Book Read Free

Phoenix Café

Page 5

by Gwyneth Jones


  Catherine felt humbled.

  “Let me introduce you to my daughter.”

  Thérèse Khan was a tiny creature, dressed like a proper young lady in a cinched bodice and full skirt under a robe of layered gossamer. She curled in the middle of a pink flowerbed under an apple tree, teasing a small white puppy.

  “Play nicely now,” smiled Mrs. Khan, and left them.

  Thérèse’s hands and face were decorated in living color. Her eyes looked out as if from a mask made of butterfly’s wings. Catherine thought of tiger weed tattoos. She didn’t know what to say. The puppy yapped.

  “Would you like to hold him? Put out your hands.”

  The puppy squirmed in Catherine’s cupped palms and licked her fingers.

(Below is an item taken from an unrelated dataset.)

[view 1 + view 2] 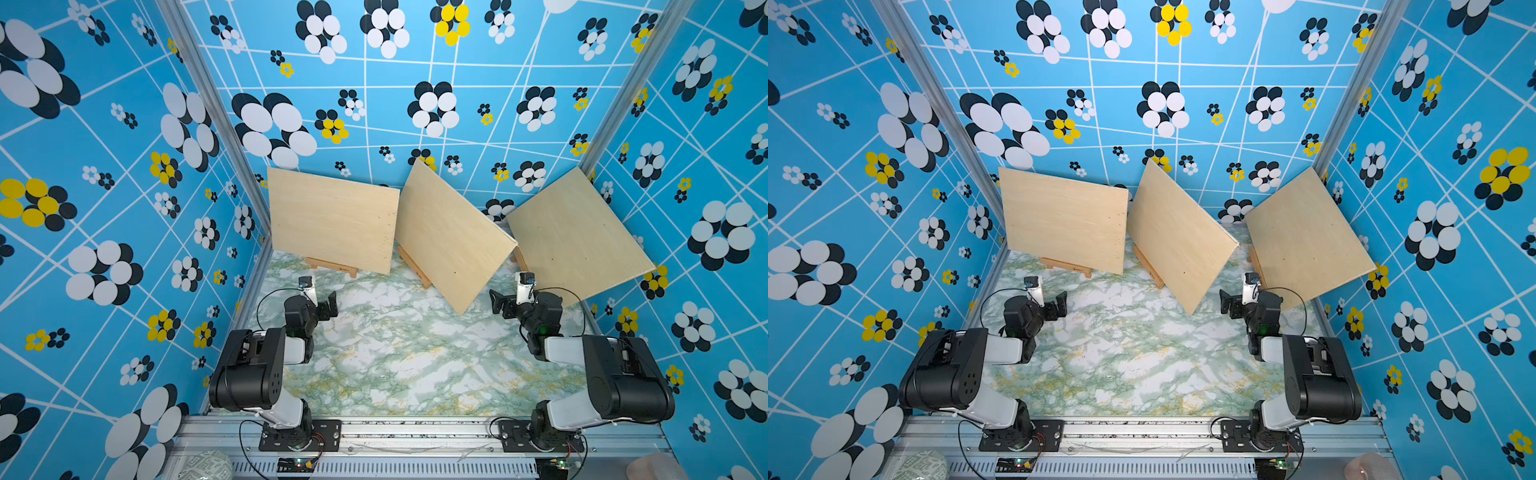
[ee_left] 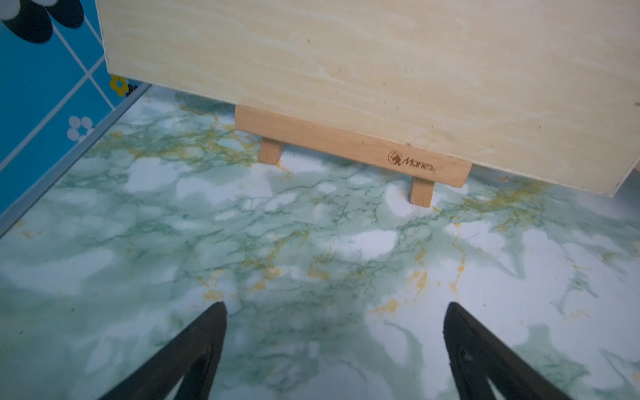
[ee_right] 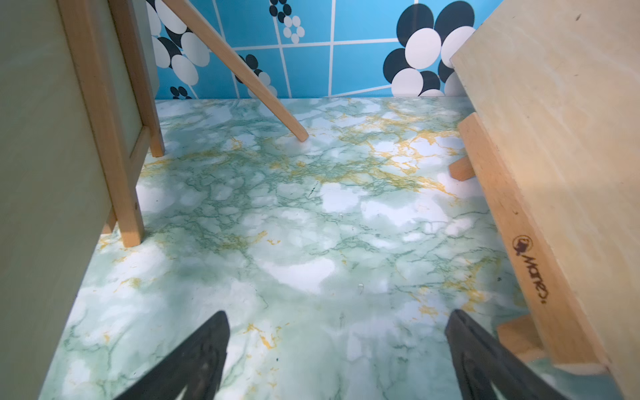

  “Isn’t he sweet? He’s called Pipi because he does it all the time. He’s supposed to be house-trained but he isn’t.”

  “How old is he? Maybe he’s too young to learn.”

  Thérèse laughed, not unkindly, at Catherine’s ignorance. “He’s as ‘old’ as he’s going to get. He’s a neotoneyatey…. I can’t remember the word: he’ll be a puppy forever.” She put her hands playfully over the dog’s minute pricked ears. “I’ll tell you a secret. I’ll always love Pipi, but I wish I could have a proper dog. A wolfhound or something.” She kissed the animal’s nose. “I hope he didn’t hear that. Misha—Michael Connelly—has wolfhounds at their place in the country. I’ve seen them often. They’re so fierce and marvelous, so sexy!”

  “Perhaps they wouldn’t be happy living indoors.”

  “That’s what mama says, and Imran. He’s my brother. But if people can make puppies and kittens that will live for a hundred years without ever growing up, why can’t I have a hunting dog who’d be happy in here?”

  “That might be a logical problem, not a technical one.”

  Thérèse wrinkled her nose. “If you say so. Shall I show you my birds?”

  She jumped to her feet. The dented flowers sprang up, recovering shape like soft furniture. She took Catherine to a rocky grotto that stood incongruously among the tailored trees, hung inside and out with tiny wooden cages. “All native Youroan species.” Thérèse coaxed a finch with a blue and pink head onto her finger. “It’s bad taste to keep exotics. Is it true there are no birds in Aleutia?”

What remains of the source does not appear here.